● **WORK TO BE COMPLETED**
The listing below is to be written out word for word, minus its images.

┌─ THE DATA

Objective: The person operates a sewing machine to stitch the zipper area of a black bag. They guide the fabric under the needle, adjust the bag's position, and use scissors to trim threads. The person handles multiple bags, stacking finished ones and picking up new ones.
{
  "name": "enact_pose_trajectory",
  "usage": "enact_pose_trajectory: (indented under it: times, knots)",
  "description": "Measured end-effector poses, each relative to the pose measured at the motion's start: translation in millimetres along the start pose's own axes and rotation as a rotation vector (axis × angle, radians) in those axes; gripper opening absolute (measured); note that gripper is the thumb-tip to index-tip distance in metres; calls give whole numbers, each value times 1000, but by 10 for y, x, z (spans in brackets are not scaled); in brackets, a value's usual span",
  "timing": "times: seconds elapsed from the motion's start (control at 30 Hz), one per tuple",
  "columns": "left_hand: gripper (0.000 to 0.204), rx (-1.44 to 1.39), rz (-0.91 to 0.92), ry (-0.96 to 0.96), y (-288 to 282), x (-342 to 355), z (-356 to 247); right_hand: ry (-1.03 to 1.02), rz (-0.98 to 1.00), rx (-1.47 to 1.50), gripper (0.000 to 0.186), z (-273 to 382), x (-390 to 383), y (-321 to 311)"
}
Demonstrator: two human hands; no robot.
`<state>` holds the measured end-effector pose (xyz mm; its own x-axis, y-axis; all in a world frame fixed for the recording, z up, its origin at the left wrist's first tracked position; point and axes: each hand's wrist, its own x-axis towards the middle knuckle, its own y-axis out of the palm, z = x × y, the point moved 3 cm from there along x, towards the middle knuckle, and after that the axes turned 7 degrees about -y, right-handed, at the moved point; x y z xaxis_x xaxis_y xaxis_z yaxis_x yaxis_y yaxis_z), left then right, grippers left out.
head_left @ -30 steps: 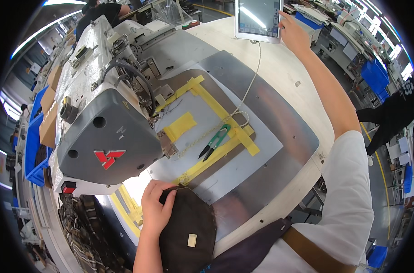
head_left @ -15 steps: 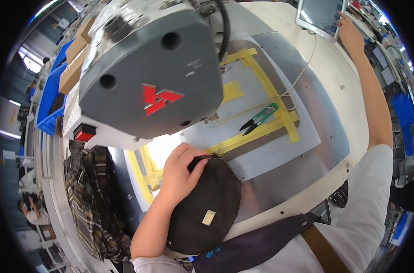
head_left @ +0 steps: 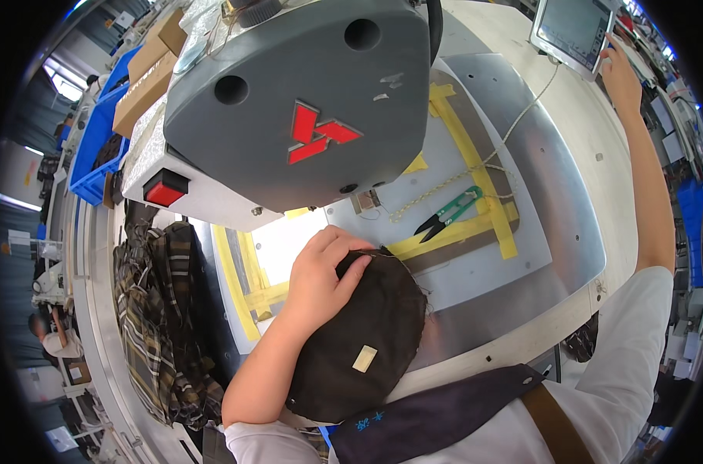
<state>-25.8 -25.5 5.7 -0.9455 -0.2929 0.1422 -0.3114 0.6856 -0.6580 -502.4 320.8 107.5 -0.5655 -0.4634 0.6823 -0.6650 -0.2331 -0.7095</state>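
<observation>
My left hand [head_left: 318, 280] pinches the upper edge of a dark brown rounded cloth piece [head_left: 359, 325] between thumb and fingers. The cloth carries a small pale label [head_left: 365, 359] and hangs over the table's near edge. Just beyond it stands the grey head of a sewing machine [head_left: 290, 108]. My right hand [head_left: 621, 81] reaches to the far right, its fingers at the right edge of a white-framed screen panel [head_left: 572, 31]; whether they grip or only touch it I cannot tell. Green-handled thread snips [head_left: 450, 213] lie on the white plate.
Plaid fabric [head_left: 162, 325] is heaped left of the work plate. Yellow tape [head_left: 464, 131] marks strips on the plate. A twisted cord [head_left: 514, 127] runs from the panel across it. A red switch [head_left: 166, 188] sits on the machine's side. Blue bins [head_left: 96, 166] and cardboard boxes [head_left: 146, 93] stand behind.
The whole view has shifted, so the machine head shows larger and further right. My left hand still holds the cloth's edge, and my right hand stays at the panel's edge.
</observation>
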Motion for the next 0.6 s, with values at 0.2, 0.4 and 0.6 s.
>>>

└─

● **RESULT FOR THIS TASK**
Objective: The person operates a sewing machine to stitch the zipper area of a black bag. They guide the fabric under the needle, adjust the bag's position, and use scissors to trim threads. The person handles multiple bags, stacking finished ones and picking up new ones.
{
  "name": "enact_pose_trajectory",
  "usage": "enact_pose_trajectory: (indented under it: times, knots)",
  "description": "Measured end-effector poses, each relative to the pose measured at the motion's start: translation in millimetres along the start pose's own axes and rotation as a rotation vector (axis × angle, radians) in those axes; gripper opening absolute (measured); note that gripper is the thumb-tip to index-tip distance in metres; calls give whole numbers, each value times 1000, but by 10 for y, x, z (spans in brackets are not scaled); in brackets, a value's usual span",
  "timing": "times: seconds elapsed from the motion's start (control at 30 Hz), one per tuple",
  "columns": "left_hand: gripper (0.000 to 0.204), rx (-1.44 to 1.39), rz (-0.91 to 0.92), ry (-0.96 to 0.96), y (-288 to 282), x (-342 to 355), z (-356 to 247); right_hand: ry (-1.03 to 1.02), rz (-0.98 to 1.00), rx (-1.47 to 1.50), gripper (0.000 to 0.186), z (-273 to 382), x (-390 to 383), y (-321 to 311)"
}
Demonstrator: two human hands; no robot.
`<state>` holds the measured end-effector pose (xyz mm; its own x-axis, y-axis; all in a world frame fixed for the recording, z up, its origin at the left wrist's first tracked position; point and axes: each hand's wrist, its own x-axis towards the middle knuckle, its own y-axis out of the palm, z = x × y, the point moved 3 cm from there along x, towards the middle knuckle, and after that the axes turned 7 degrees about -y, right-handed, at the moved point; x y z xaxis_x xaxis_y xaxis_z yaxis_x yaxis_y yaxis_z), left then right, grippers left out.
head_left @ -30 steps: 
head_left @ -15 steps: 
head_left @ +0 steps: 
<state>-25.8 -25.5 5.7 -0.9455 -0.2929 0.1422 -0.3114 0.6856 -0.6580 -502.4 320.8 107.5 -0.5655 -0.4634 0.6823 -0.6650 -0.2331 -0.7095</state>
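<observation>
My left hand [head_left: 318, 280] pinches the upper edge of a dark brown rounded cloth piece [head_left: 359, 325] between thumb and fingers. The cloth carries a small pale label [head_left: 365, 359] and hangs over the table's near edge. Just beyond it stands the grey head of a sewing machine [head_left: 290, 108]. My right hand [head_left: 621, 81] reaches to the far right, its fingers at the right edge of a white-framed screen panel [head_left: 572, 31]; whether they grip or only touch it I cannot tell. Green-handled thread snips [head_left: 450, 213] lie on the white plate.
Plaid fabric [head_left: 162, 325] is heaped left of the work plate. Yellow tape [head_left: 464, 131] marks strips on the plate. A twisted cord [head_left: 514, 127] runs from the panel across it. A red switch [head_left: 166, 188] sits on the machine's side. Blue bins [head_left: 96, 166] and cardboard boxes [head_left: 146, 93] stand behind.
The whole view has shifted, so the machine head shows larger and further right. My left hand still holds the cloth's edge, and my right hand stays at the panel's edge.
</observation>
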Motion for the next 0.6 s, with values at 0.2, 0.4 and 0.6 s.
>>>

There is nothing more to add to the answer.